## EXERCISE REQUIREMENTS
Word for word, restate the listing; omit the pictures.

# # # #

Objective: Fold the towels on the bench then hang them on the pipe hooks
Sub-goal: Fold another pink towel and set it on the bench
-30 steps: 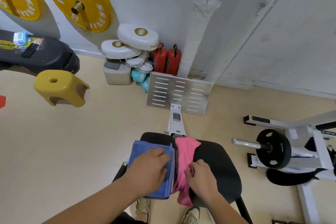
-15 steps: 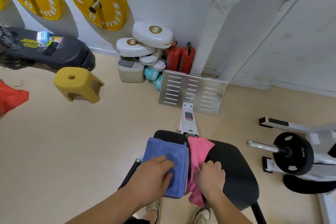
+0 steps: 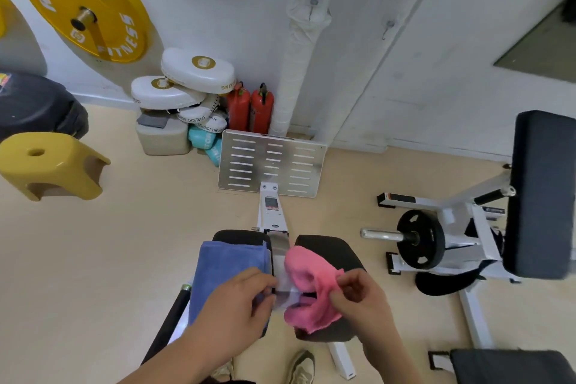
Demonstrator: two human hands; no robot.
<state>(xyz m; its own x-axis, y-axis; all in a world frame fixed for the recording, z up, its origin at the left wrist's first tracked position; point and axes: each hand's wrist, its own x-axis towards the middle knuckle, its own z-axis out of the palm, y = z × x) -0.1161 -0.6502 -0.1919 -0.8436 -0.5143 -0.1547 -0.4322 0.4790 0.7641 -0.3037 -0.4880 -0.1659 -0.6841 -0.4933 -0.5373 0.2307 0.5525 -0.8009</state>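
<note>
Both hands work low in the centre of the frame over the bench (image 3: 330, 251), a black two-pad seat split by a pale metal spine. Left hand (image 3: 237, 305) lies over the near right edge of the blue towel (image 3: 230, 271), its fingers curled toward the gap between the pads; whether they pinch the blue cloth, a pale blurred scrap there, or nothing, I cannot tell. Right hand (image 3: 358, 296) is closed in a pinch on the upper right edge of the pink towel (image 3: 308, 287), lifting it a little.

Going by size: the bench fills the lower middle. On its left pad the blue towel lies flat and squared, looking already folded. On the right pad, reaching across the gap, the pink towel is bunched and rumpled, clearly unfolded. Up the white wall, in the upper centre, a wrapped pipe (image 3: 299, 72) rises from the floor, and a small hook (image 3: 388, 29) shows on the wall strip just right of it.

My judgement is that folding the pink towel is the step in hand. Next it wants spreading flat on the right pad, both hands taking opposite corners, then doubling edge to edge before either towel goes up to the hooks.
</note>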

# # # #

## RESULT FOR THIS TASK
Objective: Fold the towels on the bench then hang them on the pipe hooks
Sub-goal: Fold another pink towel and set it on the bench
-30 steps: 
-15 steps: 
+0 steps: 
Demonstrator: two human hands; no robot.
<state>(xyz m; its own x-axis, y-axis; all in a world frame fixed for the recording, z up, its origin at the left wrist's first tracked position; point and axes: each hand's wrist, its own x-axis towards the middle knuckle, its own z-axis out of the palm, y = z × x) -0.1161 -0.6502 -0.1919 -0.8436 -0.5143 -0.1547 -0.4322 0.4790 0.7641 -0.3037 -0.4880 -0.1659 -0.6841 -0.4933 -0.5373 0.2307 0.5525 -0.8009</state>
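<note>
Both hands work low in the centre of the frame over the bench (image 3: 330, 251), a black two-pad seat split by a pale metal spine. Left hand (image 3: 237, 305) lies over the near right edge of the blue towel (image 3: 230, 271), its fingers curled toward the gap between the pads; whether they pinch the blue cloth, a pale blurred scrap there, or nothing, I cannot tell. Right hand (image 3: 358, 296) is closed in a pinch on the upper right edge of the pink towel (image 3: 308, 287), lifting it a little.

Going by size: the bench fills the lower middle. On its left pad the blue towel lies flat and squared, looking already folded. On the right pad, reaching across the gap, the pink towel is bunched and rumpled, clearly unfolded. Up the white wall, in the upper centre, a wrapped pipe (image 3: 299, 72) rises from the floor, and a small hook (image 3: 388, 29) shows on the wall strip just right of it.

My judgement is that folding the pink towel is the step in hand. Next it wants spreading flat on the right pad, both hands taking opposite corners, then doubling edge to edge before either towel goes up to the hooks.
</note>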

The output requires no additions.